THE PROBLEM: Pictures aside, return every line below exactly as written.

PROVIDED DATA:
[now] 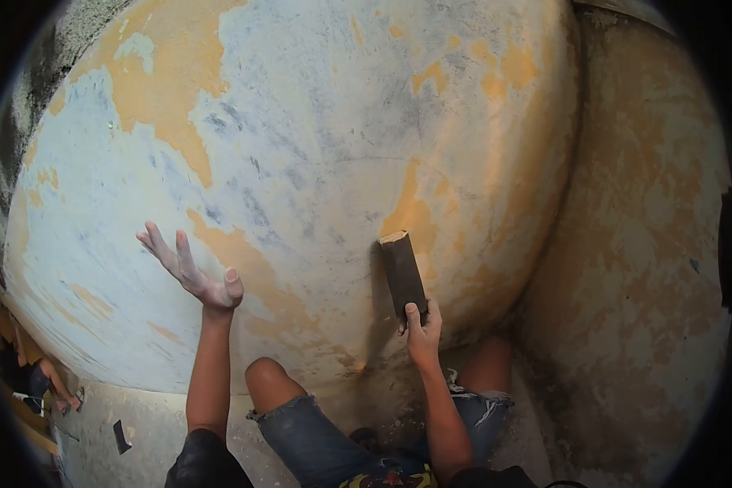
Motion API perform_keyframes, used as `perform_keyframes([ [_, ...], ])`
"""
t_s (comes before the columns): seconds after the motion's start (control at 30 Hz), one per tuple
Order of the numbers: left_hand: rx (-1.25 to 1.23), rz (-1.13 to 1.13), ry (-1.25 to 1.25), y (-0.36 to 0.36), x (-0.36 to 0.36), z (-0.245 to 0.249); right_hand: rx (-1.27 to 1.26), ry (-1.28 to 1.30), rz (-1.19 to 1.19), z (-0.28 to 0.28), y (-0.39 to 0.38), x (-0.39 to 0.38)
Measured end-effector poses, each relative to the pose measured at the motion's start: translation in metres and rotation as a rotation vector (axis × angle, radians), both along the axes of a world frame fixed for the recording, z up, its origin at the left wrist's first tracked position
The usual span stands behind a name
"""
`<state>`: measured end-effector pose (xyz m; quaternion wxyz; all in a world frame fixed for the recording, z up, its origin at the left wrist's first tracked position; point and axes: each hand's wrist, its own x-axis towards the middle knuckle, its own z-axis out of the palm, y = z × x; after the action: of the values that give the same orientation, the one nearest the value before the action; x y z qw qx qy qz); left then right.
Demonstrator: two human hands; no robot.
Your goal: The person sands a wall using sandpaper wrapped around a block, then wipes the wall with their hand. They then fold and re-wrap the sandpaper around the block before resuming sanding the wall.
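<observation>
A large rounded surface (317,187) fills most of the view, whitish with patchy orange-yellow areas and dark smudges. My right hand (423,329) grips the lower end of a sanding block (403,276), which is wrapped in dark sheet and shows a pale end at the top. The block is tilted slightly and held close to the surface; whether it touches cannot be told. To the left, my left hand (193,268) is raised in front of the same surface, fingers spread and coated with pale dust, holding nothing.
A second curved, blotchy brown surface (634,236) stands to the right, beyond a dark groove. My bent knees are below the rounded form. A dark folded strip (122,437) lies on the pale floor (98,407). Another person (37,378) is at the far left.
</observation>
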<state>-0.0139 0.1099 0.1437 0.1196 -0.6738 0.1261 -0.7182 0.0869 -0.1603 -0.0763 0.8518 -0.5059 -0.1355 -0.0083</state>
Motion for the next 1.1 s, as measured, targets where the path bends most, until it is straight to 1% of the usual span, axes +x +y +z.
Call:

WRITTEN ANSWER:
[now] 
Motion API perform_keyframes, used as `perform_keyframes([ [_, ...], ])`
"""
t_s (comes before the columns): seconds after the motion's start (control at 30 Hz), one per tuple
Order of the numbers: left_hand: rx (-1.25 to 1.23), rz (-1.13 to 1.13), ry (-1.25 to 1.25), y (-0.36 to 0.36), x (-0.36 to 0.36), z (-0.245 to 0.249); right_hand: rx (-1.27 to 1.26), ry (-1.28 to 1.30), rz (-1.19 to 1.19), z (-0.28 to 0.28), y (-0.39 to 0.38), x (-0.39 to 0.38)
Measured end-effector poses, each relative to the pose measured at the motion's start: translation in metres and rotation as a rotation vector (axis × angle, radians), both along the axes of a world frame fixed for the recording, z up, its origin at the left wrist's first tracked position
The usual span stands behind a name
"""
`<state>`: measured end-effector pose (xyz m; quaternion wxyz; all in a world frame fixed for the recording, z up, its origin at the left wrist's first tracked position; point and axes: each hand's wrist, its own x-axis towards the middle knuckle, its own z-axis out of the palm, y = z × x; after the action: of the values that give the same orientation, the one nearest the value before the action; x y z qw qx qy qz); left then right.
Demonstrator: two human hands; no robot.
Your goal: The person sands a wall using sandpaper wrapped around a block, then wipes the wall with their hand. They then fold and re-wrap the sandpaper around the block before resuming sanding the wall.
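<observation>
A large rounded surface (317,187) fills most of the view, whitish with patchy orange-yellow areas and dark smudges. My right hand (423,329) grips the lower end of a sanding block (403,276), which is wrapped in dark sheet and shows a pale end at the top. The block is tilted slightly and held close to the surface; whether it touches cannot be told. To the left, my left hand (193,268) is raised in front of the same surface, fingers spread and coated with pale dust, holding nothing.
A second curved, blotchy brown surface (634,236) stands to the right, beyond a dark groove. My bent knees are below the rounded form. A dark folded strip (122,437) lies on the pale floor (98,407). Another person (37,378) is at the far left.
</observation>
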<state>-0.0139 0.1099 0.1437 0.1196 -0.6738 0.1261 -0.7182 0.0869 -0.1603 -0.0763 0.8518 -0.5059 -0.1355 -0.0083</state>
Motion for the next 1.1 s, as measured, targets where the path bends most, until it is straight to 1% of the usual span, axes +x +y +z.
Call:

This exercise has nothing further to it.